Menurut konten online populer, jika Anda mudah terganggu, cerewet, dan energik, Anda mungkin menderita ADHD. Jika Anda sedikit canggung secara sosial dan terganggu oleh suara keras, mungkin Anda autis. Mengapa kita mulai menjelek-jelekkan keunikan untuk mengagungkan neurodivergensi? Dan bagaimana ini merusak?
Sepertinya setiap minggu ada gangguan kepribadian baru yang sedang tren di ruang online. Dan jika itu salah satu yang pernah Anda dengar sebelumnya, tiba-tiba ada daftar periksa baru tentang cara untuk memastikan apakah Anda 'memilikinya' atau tidak.
Di tengah gulungan media sosial singkat kemarin, saya membaca tweet yang menyatakan jika Anda benci masuk dan keluar dari kamar mandi tetapi biasanya menikmati bagian tengahnya, Anda mungkin – dan saya kutip – #autistik.
Saya memutuskan untuk menulis tentang ini bukan hanya karena tweet ini benar-benar membuat saya ingin membuang ponsel saya ke luar jendela bus yang saya tumpangi, tetapi karena saya telah menyaksikan banyak sekali contoh orang secara langsung dan online yang menyalahkan ciri-ciri kepribadian yang sangat normal pada kondisi mental saat ini.
Tidak jarang orang mengatakan bahwa tiba-tiba kurang konsentrasi – yang dapat disebabkan oleh berbagai alasan termasuk kurang tidur, terlalu banyak kafein atau nikotin, atau kecemasan dan kegembiraan tentang masa depan – adalah akibat dari 'so TAMBAHKAN / ADHD.'
Orang lain yang lebih suka ruang yang rapi daripada sudut yang berantakan (siapa yang tidak?) secara rutin menyalahkan pola pikir 'kebersihan dekat dengan kesalehan' karena memiliki gangguan obsesif-kompulsif (OCD). Yang, omong-omong, adalah kondisi yang sangat melemahkan yang sering memanifestasikan dirinya lebih menonjol sebagai paranoia, kecemasan, dan tindakan berulang dan kompulsif daripada bersikeras memiliki rumah yang murni.
Yang memperburuk keadaan adalah platform seperti TikTok dan Twitter, yang marak dengan 'tanda-tanda Anda memiliki masalah mental XYZ' gaya pesan dan video lain yang menawarkan (asli sampai yang benar-benar mengerikan) saran tentang cara mengenali, memproses, dan menyembuhkan dari segudang trauma psikologis.

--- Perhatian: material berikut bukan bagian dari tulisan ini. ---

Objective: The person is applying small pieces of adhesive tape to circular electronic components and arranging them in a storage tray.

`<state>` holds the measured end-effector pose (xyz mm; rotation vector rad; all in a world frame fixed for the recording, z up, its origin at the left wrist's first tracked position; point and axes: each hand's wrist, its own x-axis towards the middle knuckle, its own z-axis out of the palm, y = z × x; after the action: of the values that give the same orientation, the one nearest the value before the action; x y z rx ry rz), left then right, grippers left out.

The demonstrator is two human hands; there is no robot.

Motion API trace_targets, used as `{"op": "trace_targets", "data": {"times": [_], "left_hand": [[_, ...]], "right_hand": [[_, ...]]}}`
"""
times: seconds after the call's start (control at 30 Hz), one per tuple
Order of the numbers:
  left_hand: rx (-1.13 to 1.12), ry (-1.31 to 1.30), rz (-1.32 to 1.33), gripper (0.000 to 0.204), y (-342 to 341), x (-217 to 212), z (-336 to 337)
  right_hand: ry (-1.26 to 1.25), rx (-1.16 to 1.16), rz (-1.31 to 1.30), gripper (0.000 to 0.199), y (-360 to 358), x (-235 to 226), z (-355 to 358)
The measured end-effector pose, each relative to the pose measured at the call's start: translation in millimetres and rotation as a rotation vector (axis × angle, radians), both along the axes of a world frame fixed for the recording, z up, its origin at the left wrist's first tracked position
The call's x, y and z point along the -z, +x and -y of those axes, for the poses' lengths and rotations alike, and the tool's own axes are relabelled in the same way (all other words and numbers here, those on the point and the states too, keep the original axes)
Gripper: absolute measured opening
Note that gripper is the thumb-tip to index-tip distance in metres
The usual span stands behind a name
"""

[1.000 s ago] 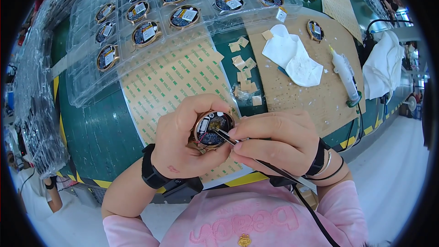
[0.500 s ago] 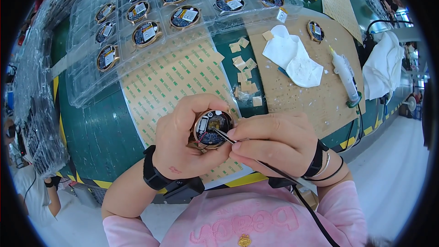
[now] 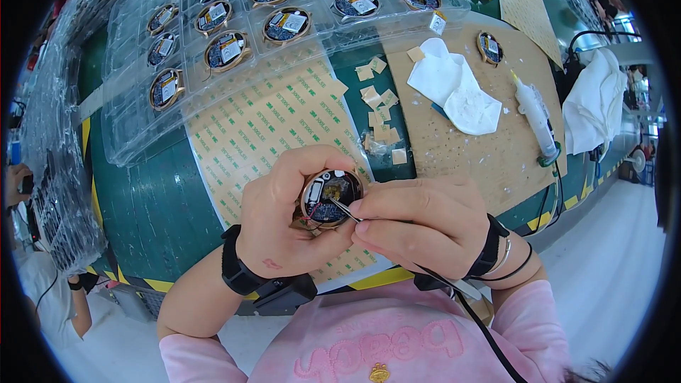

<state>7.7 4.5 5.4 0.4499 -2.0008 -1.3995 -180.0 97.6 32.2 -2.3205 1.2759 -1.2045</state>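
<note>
My left hand (image 3: pixel 284 220) is closed around a round watch case (image 3: pixel 326 198) with a rose-gold rim, its open side facing up. Inside it a dark circuit board, a small white part and thin red wires show. My right hand (image 3: pixel 425 220) pinches a pair of metal tweezers (image 3: pixel 347 210), whose tips reach into the case near its middle. Whether the tips grip anything is too small to tell. Both hands are above a tan adhesive sheet (image 3: pixel 255 128) with printed rows of marks.
A clear plastic tray (image 3: pixel 142 145) with several similar watch cases stands at the back left. Small tan squares (image 3: pixel 381 133) lie right of the sheet. On a brown board (image 3: pixel 454 163) are a white cloth (image 3: pixel 454 85), another watch case (image 3: pixel 489 48) and a white glue gun (image 3: pixel 533 115).
My right hand and the tweezers have shifted very slightly left. The left hand keeps the watch case in the same place.
</note>
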Motion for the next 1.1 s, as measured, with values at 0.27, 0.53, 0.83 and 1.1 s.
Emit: {"op": "trace_targets", "data": {"times": [0.27,0.53,0.83,1.1], "left_hand": [[-0.053,0.006,-0.003,0.052,-1.7,0.5,-2.8],[-0.076,0.052,0.022,0.051,1.2,0.1,-4.0],[-0.045,0.013,-0.010,0.051,-0.5,0.1,-3.3],[-0.092,-0.028,0.004,0.051,-2.1,4.3,-3.6]], "right_hand": [[-0.100,0.022,-0.020,0.024,5.1,0.8,-2.2],[-0.025,0.047,0.057,0.026,2.9,1.1,-2.5],[0.100,0.018,0.168,0.026,0.7,0.6,1.2],[-0.044,0.037,-0.038,0.022,5.1,0.5,0.8]]}}
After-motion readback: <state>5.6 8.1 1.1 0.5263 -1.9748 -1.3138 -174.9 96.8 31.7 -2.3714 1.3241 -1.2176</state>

Meski bukan fenomena baru, indikasi dan diagnosis diri gangguan kesehatan mental bisa dibilang menjadi sensasional di era media sosial, di mana pengetahuan tentang topik apa pun dapat dipertukarkan dengan cepat dan mudah. Terlalu sering, ini mengakibatkan fakta dan konteks menjadi bengkok karena kurangnya kredibilitas pengguna yang mempostingnya dan mereka yang membagikannya kembali.
Tentu saja, peningkatan kesadaran kesehatan mental patut dipuji dan penting, tetapi kapan melabeli setiap kebiasaan atau perilaku sebagai gangguan mental atau respons trauma berisiko mengharapkan diri kita sendiri (dan satu sama lain) menjadi robot tanpa emosi yang tidak memiliki keunikan? Dan kapan itu membelok ke wilayah yang merusak?